• **TASK TO CARRY OUT**
Go to the line that includes "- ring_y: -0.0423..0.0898" and retype it, then every line after it to the end of the data, adding nothing.

• **SOURCE DATA**

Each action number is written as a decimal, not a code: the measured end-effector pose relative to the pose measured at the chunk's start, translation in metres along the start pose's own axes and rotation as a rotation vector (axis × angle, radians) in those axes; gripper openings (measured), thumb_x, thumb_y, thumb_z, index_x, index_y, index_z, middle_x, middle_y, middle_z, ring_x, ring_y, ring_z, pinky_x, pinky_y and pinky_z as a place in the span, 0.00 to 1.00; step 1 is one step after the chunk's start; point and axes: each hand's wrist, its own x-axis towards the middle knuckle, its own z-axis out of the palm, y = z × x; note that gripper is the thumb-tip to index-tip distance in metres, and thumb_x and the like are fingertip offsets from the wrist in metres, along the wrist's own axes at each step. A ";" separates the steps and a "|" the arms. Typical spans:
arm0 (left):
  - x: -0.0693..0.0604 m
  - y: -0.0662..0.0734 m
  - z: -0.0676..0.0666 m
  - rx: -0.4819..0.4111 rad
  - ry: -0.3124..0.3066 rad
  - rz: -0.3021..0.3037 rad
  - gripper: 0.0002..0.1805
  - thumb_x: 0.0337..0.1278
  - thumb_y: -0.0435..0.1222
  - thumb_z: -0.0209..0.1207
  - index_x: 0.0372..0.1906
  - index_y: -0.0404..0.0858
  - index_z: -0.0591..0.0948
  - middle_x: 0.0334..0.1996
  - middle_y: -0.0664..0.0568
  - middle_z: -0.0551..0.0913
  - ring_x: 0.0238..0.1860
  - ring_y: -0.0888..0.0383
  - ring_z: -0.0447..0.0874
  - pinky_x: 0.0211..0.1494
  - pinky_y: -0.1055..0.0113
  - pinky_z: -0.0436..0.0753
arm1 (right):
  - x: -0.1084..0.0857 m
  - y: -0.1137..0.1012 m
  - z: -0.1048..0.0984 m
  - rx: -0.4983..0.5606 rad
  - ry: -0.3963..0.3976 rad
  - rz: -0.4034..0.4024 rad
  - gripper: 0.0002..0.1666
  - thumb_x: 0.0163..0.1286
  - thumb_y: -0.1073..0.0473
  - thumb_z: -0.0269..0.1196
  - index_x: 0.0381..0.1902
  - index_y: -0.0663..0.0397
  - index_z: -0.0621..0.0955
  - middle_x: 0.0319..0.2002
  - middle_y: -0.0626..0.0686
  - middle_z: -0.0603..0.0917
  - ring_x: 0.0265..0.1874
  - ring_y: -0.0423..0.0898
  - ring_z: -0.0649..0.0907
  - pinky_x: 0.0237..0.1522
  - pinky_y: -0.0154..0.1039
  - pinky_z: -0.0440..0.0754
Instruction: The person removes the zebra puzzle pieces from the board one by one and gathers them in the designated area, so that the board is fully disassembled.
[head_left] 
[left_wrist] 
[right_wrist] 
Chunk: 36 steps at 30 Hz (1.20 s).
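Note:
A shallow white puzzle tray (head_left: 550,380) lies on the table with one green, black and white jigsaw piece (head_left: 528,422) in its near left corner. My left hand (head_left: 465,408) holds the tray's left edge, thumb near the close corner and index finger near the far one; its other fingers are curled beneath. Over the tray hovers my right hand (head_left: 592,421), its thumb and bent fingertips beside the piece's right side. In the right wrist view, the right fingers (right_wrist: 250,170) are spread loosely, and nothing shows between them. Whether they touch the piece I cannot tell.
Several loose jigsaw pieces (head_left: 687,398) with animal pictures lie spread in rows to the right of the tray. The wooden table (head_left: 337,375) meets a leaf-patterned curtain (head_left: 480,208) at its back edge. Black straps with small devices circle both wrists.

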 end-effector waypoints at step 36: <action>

• **ANSWER SPACE**
  - ring_y: -0.0423..0.0898
  - ring_z: -0.0649..0.0907
  - pinky_x: 0.0237..0.1522
  - pinky_y: -0.0154..0.1039
  - pinky_z: -0.0440..0.0754
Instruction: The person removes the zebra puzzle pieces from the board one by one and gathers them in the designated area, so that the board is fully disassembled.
[head_left] 
[left_wrist] 
[right_wrist] 
Chunk: 36 steps at 30 Hz (1.20 s).
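Note:
A shallow white puzzle tray (head_left: 550,380) lies on the table with one green, black and white jigsaw piece (head_left: 528,422) in its near left corner. My left hand (head_left: 465,408) holds the tray's left edge, thumb near the close corner and index finger near the far one; its other fingers are curled beneath. Over the tray hovers my right hand (head_left: 592,421), its thumb and bent fingertips beside the piece's right side. In the right wrist view, the right fingers (right_wrist: 250,170) are spread loosely, and nothing shows between them. Whether they touch the piece I cannot tell.
Several loose jigsaw pieces (head_left: 687,398) with animal pictures lie spread in rows to the right of the tray. The wooden table (head_left: 337,375) meets a leaf-patterned curtain (head_left: 480,208) at its back edge. Black straps with small devices circle both wrists.
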
 end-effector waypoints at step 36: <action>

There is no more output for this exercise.